Fred's family were beginning to get scared. They knew (or at least assumed) Bill was serious, yet Fred made few if any attempts to defend his family. When his son asked him what they were going to do, Fred told him that he was going to reach out to the neighborhood for help yet again by encouraging them to help out. Fred's son reminded him that the neighborhood consisted mainly of pacifists and cowards that were not interested in getting involved, but Fred carried on.
His son then suggested that they get a gun and install a security system, but Fred had a "better" idea.
Fred proudly and defiantly proclaimed that he was going to set an example for the rest of the neighborhood by "reaching out" to Bill. He truly believed that all he needed to do was build a metaphorical bridge and extend the hand of friendship, and Bill would respond in kind. The fact that Bill believed it was his duty to God to kill Fred went right over Fred's head. The fact that Bill had already killed Fred's dog and chopped down his wife's favorite peach tree meant nothing to him.
In an effort to appease Bill, Fred went a step further. In an act of good faith (in his mind only), Fred took the locks off his doors and windows, and even threw his sharp knives and meat cleavers away...just to show Bill that he meant him no harm.
Days later, Fred and his entire family were found shot, stabbed, and bludgeoned to death in their livingroom. They say Bill could be heard laughing hysterically as Fred and his family begged him for mercy while the neighbors hid in their homes and tried to ignore the carnage.

In case some of you haven't figured it out yet, this story is an accurate depiction of President Obama's national security policy toward those who are sworn to destroy us.


Seane-Anna said...

I figured it out and it scared me to death!

Anonymous said...

I guess Bill is lucky he's not a Somali pirate.

Roadhouse said...

Anonymous said:
"I guess Bill is lucky he's not a Somali pirate."

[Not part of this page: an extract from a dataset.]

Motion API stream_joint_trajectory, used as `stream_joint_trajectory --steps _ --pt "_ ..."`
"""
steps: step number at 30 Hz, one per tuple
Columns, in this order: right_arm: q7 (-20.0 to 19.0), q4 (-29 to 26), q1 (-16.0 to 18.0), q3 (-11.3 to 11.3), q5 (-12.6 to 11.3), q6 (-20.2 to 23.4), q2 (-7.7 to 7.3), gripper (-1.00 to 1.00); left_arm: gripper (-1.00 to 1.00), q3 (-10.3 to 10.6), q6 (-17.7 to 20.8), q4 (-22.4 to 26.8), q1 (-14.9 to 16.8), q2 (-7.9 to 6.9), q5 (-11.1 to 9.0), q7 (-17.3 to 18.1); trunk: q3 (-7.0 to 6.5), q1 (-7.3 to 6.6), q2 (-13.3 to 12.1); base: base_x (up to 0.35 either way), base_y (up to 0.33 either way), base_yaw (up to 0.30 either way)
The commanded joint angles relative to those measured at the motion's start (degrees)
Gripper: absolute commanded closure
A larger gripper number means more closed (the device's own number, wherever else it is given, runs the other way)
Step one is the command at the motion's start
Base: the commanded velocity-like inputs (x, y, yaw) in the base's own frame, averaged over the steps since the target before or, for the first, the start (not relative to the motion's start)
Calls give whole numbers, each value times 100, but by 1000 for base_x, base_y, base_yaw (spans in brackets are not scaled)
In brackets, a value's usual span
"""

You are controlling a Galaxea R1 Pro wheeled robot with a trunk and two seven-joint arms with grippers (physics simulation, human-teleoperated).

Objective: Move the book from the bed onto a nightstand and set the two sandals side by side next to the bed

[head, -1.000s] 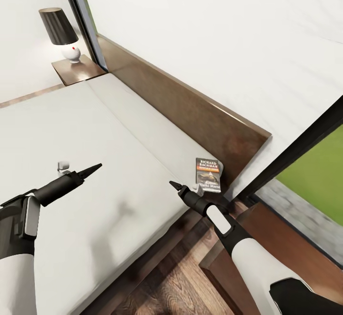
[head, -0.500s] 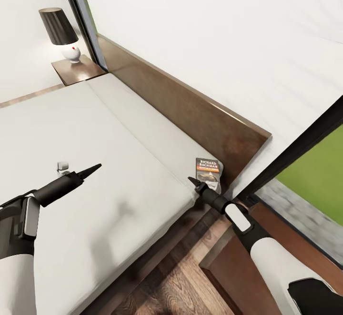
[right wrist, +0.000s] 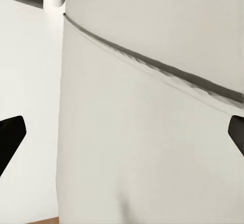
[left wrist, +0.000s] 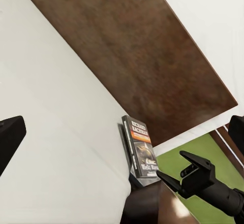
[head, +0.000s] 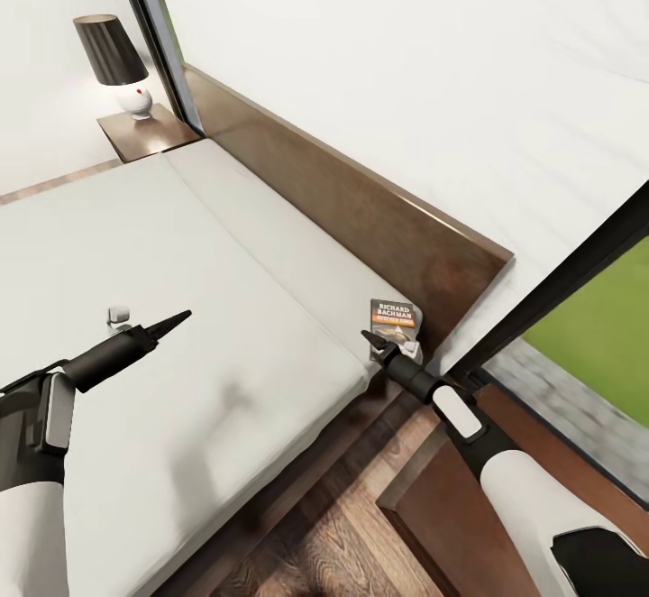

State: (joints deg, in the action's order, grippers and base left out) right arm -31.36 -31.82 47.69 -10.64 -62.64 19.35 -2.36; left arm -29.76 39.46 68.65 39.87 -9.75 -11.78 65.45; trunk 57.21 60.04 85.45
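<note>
Lying on bed [head: 180,308], book [head: 395,320], white walls

Bedside grab, partly obscured

The right gripper [head: 368,337] is covering the book [head: 397,316]'s lower cover; whether its fingers are touching is staying unclear.

The plain white walls [head: 406,56] meet at a tall dark-framed window [head: 149,29]. A grey-brown wood-plank floor [head: 351,534] runs beside the furniture. At the right, a second dark window frame [head: 559,286] shows green grass [head: 604,326] and grey paving [head: 568,408] outside. Soft, even light fills the room.
</note>
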Motion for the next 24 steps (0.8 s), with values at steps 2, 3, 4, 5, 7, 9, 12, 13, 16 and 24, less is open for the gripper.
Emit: stream_joint_trajectory --steps 2,3,4,5,7,9,12,13,16,24 --pt "-6 1 3 -26 -55 21 -11 -100 -100 -2 45 -1 3 0 -17 11 3 0 2 0 0 0" --pt "-10 1 3 -26 -55 24 -16 -100 -100 -3 45 -1 3 0 -17 8 3 0 2 0 0 0" --pt "-19 -1 3 -26 -57 26 -21 -100 -100 -3 45 -1 3 0 -17 7 3 0 2 0 0 0" --pt "-58 -4 3 -26 -56 29 -51 -100 -100 -2 46 -1 3 0 -17 8 3 0 2 0 0 0" --pt "-163 -6 3 -26 -59 31 -126 -100 -100 -1 46 -1 3 0 -17 7 3 0 2 0 0 0" --pt "-289 -7 3 -26 -62 32 -201 -100 -100 2 45 -5 3 0 -17 5 3 0 2 0 0 0" --pt "-479 45 3 -26 -331 55 -791 -100 -100 -3 44 -93 3 0 -22 10 3 0 2 0 0 0" --pt "-495 62 2 -26 -829 57 -1126 -100 -100 -4 44 -111 3 0 -22 11 3 0 2 0 0 0" --pt "-501 57 -1 -29 -1127 57 -1319 -100 -100 -4 44 -120 3 -5 -23 11 3 0 2 0 0 0" --pt "-503 53 -4 -35 -1227 55 -1386 -100 -100 -4 44 -124 3 -17 -20 11 3 0 2 0 0 0"
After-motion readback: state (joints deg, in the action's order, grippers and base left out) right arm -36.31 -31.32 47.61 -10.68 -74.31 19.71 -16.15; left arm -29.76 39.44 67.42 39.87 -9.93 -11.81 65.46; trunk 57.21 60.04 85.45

What the MSM is not telling you is that Obama did nothing more than relay permission to use force ONLY if the Captain was in "emminant danger".
To him, the fact that an American cargo vessel was taken by pirates and it's Captain was being held as a hostage did not warrant deadly force on it's own. That makes him a coward and a slave to public image.
Why do you think the Navy made a point to say the pirate had pointed his gun at the Captain? They did that with a wink and a nod because they knew Obama would crucify them if he thought they had fired without HIS version of provocation. They also knew that the pirates would get away and probably kill Captain Phillips once they reached the shore. Unlike "He who votes PRESENT", they took decisive action and saved lives.
The Navy and Captain Phillips are the true heros here, not Obama.